**Assignment:**
Your answer should be the exact lines of the data below from the one containing "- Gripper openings" through the one containing "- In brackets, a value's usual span"; please include nothing else.

**Provided material:**

====================

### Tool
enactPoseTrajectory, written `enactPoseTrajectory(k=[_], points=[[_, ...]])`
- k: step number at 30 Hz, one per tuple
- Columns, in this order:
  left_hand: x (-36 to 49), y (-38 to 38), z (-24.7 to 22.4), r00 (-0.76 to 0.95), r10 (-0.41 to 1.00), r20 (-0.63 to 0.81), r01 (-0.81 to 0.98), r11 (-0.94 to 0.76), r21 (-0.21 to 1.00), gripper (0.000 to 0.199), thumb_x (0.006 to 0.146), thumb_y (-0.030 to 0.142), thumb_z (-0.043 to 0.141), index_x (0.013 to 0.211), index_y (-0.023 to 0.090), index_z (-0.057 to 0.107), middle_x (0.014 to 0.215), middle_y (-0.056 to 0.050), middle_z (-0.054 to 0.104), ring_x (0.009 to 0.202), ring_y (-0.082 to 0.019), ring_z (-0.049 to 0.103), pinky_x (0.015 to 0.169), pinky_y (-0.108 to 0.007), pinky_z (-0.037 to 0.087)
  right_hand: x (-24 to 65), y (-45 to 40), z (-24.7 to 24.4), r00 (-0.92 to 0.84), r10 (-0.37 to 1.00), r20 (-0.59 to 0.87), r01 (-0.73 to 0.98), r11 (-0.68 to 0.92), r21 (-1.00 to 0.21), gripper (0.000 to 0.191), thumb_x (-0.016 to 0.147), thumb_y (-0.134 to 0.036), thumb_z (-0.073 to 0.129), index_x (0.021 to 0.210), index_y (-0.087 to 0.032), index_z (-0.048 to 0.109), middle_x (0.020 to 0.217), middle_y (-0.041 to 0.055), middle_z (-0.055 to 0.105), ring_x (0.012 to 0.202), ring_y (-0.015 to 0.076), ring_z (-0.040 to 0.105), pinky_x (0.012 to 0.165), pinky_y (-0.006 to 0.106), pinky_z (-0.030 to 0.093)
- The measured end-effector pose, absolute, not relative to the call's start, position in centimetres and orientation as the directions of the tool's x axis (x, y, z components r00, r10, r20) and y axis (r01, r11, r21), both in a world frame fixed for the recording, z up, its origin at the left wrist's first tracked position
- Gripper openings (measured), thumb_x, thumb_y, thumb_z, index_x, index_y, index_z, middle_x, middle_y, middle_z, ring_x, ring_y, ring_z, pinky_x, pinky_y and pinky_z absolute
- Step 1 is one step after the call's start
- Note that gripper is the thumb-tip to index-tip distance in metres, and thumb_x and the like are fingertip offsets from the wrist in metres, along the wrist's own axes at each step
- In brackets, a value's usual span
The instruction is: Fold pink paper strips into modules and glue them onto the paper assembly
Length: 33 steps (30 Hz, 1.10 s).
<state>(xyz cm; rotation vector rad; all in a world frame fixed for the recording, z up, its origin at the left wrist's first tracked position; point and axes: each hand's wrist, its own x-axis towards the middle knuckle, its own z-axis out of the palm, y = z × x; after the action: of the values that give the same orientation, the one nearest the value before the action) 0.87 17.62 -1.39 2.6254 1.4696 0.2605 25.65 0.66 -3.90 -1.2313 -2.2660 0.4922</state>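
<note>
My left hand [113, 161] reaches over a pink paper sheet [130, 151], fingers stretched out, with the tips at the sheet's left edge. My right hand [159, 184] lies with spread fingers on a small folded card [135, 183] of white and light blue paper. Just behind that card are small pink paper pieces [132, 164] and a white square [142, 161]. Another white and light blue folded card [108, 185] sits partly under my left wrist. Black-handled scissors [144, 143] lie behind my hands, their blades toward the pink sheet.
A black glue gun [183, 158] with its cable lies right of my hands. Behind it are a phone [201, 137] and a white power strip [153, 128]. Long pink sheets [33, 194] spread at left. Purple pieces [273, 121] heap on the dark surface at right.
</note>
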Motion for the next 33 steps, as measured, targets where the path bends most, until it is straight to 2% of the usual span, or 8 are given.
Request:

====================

**Response to the task:**
- Gripper openings (measured), thumb_x, thumb_y, thumb_z, index_x, index_y, index_z, middle_x, middle_y, middle_z, ring_x, ring_y, ring_z, pinky_x, pinky_y and pinky_z absolute
- Step 1 is one step after the call's start
- Note that gripper is the thumb-tip to index-tip distance in metres, and thumb_x and the like are fingertip offsets from the wrist in metres, along the wrist's own axes at each step
- In brackets, a value's usual span

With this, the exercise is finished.